Black bear females do not reproduce until they are three to five years old but some are as old as seven. They normally breed every other year. They have an average of two cubs, but can have one to five. At birth cubs weigh 225 to 330 grams and are about 8 inches long. The cubs are blind and deaf, have poorly developed hindquarters, and are covered with a fine down-like hair. The average lifespan of a black bear is 18 years. The oldest documented wild bear was 31 years old.
2. What do black bears eat?
Black bears are omnivores, which means they eat both plants and animals. They are also opportunists, meaning they take advantage of whatever is available. Most of their diet consists of vegetation such as berries, roots, and grasses. They also scavenge meat from winter-killed animals, dig for rodents, and eat termites, ants, grubs and other insects
3. Do black bears do anything besides eat?
Yes. Black bears are very intelligent and each has its own personality.

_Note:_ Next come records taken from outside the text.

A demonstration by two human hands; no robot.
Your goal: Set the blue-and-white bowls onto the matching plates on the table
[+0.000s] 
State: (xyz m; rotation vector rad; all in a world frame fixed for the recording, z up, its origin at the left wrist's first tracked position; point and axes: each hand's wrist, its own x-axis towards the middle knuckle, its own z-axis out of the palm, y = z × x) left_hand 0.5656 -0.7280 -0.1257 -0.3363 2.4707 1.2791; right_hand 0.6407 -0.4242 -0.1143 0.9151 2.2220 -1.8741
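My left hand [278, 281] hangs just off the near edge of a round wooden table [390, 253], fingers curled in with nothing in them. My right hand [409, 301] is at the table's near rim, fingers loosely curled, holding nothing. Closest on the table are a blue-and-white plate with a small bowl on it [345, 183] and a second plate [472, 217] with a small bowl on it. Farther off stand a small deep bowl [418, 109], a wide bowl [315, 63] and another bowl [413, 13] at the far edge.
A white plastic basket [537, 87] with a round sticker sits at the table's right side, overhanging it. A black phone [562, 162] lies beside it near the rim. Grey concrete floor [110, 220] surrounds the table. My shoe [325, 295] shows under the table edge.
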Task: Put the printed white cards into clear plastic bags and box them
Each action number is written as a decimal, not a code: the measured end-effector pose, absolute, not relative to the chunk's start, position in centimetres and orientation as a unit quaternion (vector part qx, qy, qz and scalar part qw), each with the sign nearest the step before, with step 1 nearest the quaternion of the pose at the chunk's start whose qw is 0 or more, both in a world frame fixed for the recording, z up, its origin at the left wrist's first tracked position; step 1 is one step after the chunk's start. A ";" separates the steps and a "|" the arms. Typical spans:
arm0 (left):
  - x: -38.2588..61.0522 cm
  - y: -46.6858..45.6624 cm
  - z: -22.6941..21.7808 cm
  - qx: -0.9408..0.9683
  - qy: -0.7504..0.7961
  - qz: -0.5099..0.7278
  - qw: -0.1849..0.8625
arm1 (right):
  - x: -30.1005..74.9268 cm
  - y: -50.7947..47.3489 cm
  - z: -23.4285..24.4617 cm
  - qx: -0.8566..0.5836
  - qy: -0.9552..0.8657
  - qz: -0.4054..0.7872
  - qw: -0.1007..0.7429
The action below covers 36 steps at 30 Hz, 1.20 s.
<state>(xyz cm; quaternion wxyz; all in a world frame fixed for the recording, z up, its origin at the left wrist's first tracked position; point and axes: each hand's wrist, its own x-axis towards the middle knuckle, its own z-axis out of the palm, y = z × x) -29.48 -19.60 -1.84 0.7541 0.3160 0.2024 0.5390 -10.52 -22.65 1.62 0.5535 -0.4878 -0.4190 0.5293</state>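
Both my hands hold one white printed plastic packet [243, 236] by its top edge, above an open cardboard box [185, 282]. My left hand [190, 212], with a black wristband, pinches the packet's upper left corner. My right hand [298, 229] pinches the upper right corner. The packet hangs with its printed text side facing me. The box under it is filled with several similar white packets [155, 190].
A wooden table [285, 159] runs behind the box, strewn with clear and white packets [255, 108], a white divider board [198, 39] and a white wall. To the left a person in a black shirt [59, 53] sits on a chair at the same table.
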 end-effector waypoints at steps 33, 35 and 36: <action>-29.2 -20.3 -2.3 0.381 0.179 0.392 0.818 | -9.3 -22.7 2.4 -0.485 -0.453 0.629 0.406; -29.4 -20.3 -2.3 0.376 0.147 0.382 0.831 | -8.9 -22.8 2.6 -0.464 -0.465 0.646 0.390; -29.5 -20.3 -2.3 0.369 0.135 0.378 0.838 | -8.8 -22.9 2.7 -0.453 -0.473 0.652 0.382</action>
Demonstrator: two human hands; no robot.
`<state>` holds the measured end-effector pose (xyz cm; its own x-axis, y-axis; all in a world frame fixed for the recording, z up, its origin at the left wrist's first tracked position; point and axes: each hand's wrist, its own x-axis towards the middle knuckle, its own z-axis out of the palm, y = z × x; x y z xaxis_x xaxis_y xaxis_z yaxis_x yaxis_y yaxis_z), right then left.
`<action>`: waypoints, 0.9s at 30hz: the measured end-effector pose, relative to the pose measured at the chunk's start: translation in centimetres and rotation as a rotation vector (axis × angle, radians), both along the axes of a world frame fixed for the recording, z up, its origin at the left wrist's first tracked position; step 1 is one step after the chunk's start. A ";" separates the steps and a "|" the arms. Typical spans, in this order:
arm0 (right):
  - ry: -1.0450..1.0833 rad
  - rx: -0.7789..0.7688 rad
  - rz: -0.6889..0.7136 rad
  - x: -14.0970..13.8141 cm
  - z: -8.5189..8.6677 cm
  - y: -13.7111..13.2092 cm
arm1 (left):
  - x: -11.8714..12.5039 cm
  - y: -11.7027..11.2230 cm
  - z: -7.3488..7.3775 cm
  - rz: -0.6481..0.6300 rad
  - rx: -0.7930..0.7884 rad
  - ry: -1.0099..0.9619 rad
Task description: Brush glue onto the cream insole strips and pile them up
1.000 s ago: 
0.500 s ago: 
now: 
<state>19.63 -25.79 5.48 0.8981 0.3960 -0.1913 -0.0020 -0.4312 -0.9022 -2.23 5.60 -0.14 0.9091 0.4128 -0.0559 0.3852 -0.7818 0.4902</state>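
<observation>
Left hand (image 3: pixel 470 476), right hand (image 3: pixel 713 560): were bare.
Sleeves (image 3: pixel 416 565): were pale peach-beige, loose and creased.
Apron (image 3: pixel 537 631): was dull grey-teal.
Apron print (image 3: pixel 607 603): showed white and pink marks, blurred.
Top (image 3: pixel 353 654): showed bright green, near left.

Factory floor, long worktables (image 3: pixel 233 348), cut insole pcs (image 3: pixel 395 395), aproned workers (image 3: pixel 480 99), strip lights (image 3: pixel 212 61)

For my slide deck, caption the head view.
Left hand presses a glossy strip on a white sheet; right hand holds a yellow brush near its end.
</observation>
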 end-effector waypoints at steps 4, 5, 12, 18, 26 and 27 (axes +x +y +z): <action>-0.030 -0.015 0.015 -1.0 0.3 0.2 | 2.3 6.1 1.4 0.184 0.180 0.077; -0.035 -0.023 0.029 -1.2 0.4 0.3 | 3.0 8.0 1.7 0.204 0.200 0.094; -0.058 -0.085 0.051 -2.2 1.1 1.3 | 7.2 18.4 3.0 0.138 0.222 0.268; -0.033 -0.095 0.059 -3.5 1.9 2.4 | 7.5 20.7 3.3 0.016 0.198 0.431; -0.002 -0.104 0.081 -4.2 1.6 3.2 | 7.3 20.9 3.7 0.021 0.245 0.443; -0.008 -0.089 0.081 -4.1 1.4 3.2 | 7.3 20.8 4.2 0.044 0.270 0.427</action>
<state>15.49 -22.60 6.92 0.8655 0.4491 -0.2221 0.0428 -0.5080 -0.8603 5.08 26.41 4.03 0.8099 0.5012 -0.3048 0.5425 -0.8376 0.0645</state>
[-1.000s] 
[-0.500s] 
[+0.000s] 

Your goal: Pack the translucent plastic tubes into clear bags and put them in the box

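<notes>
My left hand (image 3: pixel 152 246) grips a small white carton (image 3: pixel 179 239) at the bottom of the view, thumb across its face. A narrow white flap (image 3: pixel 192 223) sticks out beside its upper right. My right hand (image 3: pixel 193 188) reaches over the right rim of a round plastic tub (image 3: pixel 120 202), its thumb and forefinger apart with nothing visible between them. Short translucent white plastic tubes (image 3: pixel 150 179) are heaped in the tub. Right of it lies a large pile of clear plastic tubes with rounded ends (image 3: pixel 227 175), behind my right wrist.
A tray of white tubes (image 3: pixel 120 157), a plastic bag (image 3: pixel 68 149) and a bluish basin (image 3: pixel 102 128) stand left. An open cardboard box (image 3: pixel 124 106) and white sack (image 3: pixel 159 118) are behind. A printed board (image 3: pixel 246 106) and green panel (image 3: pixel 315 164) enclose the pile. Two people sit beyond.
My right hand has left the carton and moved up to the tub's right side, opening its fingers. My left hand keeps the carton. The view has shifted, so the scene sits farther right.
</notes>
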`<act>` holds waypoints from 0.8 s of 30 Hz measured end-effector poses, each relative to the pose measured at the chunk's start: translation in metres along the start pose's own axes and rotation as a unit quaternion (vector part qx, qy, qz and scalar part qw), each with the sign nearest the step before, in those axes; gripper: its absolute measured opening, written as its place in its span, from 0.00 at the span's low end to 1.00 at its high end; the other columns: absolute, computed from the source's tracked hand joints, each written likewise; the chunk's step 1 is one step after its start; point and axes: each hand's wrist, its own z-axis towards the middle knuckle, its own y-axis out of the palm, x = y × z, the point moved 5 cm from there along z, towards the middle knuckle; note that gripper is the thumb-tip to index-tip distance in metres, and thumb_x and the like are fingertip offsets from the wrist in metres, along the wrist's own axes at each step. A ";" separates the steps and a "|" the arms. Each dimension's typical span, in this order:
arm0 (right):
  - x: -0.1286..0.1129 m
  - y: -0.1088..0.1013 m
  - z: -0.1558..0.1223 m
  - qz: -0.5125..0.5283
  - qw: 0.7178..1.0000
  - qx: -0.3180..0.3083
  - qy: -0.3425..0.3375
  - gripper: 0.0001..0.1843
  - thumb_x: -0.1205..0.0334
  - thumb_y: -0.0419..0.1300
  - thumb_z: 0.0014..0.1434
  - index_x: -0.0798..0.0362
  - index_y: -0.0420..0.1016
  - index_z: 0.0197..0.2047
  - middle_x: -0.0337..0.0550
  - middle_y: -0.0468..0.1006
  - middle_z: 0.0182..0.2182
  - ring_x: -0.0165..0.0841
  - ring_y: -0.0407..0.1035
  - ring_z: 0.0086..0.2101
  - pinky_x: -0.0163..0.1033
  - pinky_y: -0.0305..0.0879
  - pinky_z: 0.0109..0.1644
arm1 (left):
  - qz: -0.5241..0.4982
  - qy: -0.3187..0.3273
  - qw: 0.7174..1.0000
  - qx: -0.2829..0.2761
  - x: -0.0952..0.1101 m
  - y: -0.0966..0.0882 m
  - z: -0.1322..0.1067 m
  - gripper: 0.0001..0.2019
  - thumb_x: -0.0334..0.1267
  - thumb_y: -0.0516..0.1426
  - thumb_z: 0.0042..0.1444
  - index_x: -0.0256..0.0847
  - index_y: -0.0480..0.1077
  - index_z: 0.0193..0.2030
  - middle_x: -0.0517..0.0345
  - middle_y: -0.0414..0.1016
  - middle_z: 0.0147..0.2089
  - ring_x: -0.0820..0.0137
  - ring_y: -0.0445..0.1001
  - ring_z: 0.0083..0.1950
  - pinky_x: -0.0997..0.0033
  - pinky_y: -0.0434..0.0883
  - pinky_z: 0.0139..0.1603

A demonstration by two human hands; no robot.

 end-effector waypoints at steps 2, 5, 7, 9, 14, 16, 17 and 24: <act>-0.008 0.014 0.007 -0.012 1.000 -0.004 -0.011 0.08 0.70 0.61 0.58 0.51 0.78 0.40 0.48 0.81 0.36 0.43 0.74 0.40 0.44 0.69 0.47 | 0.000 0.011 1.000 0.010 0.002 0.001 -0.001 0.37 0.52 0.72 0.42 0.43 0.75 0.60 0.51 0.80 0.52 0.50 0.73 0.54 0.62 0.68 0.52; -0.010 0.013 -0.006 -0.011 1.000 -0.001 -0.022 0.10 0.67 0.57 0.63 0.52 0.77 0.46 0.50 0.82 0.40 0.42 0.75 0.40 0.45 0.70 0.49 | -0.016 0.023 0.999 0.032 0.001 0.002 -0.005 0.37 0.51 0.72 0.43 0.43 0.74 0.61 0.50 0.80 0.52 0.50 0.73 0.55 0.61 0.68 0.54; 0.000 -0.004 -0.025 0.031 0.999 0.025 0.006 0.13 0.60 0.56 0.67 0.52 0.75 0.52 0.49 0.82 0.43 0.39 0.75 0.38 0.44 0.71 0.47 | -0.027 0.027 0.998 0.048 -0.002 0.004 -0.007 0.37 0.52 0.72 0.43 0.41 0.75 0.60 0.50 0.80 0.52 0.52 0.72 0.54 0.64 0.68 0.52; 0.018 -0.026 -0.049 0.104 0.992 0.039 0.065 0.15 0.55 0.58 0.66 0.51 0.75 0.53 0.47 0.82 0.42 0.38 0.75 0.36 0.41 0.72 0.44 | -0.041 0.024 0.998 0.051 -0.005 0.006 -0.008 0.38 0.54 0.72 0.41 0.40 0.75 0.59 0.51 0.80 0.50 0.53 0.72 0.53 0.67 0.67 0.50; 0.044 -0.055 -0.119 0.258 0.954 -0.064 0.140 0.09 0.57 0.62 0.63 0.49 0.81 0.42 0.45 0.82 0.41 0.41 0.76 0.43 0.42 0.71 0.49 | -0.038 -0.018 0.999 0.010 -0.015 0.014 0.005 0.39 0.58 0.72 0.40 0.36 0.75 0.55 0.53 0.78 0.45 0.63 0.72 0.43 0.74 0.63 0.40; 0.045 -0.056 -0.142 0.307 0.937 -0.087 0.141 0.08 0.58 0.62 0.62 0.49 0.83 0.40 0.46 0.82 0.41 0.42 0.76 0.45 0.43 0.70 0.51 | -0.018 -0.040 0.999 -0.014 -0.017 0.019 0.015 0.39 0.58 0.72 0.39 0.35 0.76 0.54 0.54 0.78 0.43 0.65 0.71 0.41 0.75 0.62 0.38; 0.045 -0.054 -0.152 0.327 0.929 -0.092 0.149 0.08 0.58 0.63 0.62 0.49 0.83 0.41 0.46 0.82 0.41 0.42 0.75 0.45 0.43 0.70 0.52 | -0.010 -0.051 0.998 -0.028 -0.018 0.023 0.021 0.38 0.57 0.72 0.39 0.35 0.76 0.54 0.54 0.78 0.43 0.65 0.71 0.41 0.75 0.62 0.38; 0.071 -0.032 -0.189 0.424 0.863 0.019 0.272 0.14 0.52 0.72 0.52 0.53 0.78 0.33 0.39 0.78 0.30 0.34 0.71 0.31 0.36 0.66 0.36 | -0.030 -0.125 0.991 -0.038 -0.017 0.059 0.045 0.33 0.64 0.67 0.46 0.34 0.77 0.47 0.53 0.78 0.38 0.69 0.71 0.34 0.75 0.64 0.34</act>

Black bears will play in the snow and water and with objects like sticks.
4. What months do black bears spend in a den?
Black bears generally den in October and emerge in mid- April. Black bear dens can be under large boulders, depressions under brush, in the cavity of a tree above ground or at the base, under logs or buildings etc. They tend to den at lower elevations and in less steep areas than grizzly bears. Bears may come out of their dens for a day or two during warm periods and sit in the sun at their den entrances. They will also awaken if disturbed.
5. What is the difference between a black bear and a grizzly bear?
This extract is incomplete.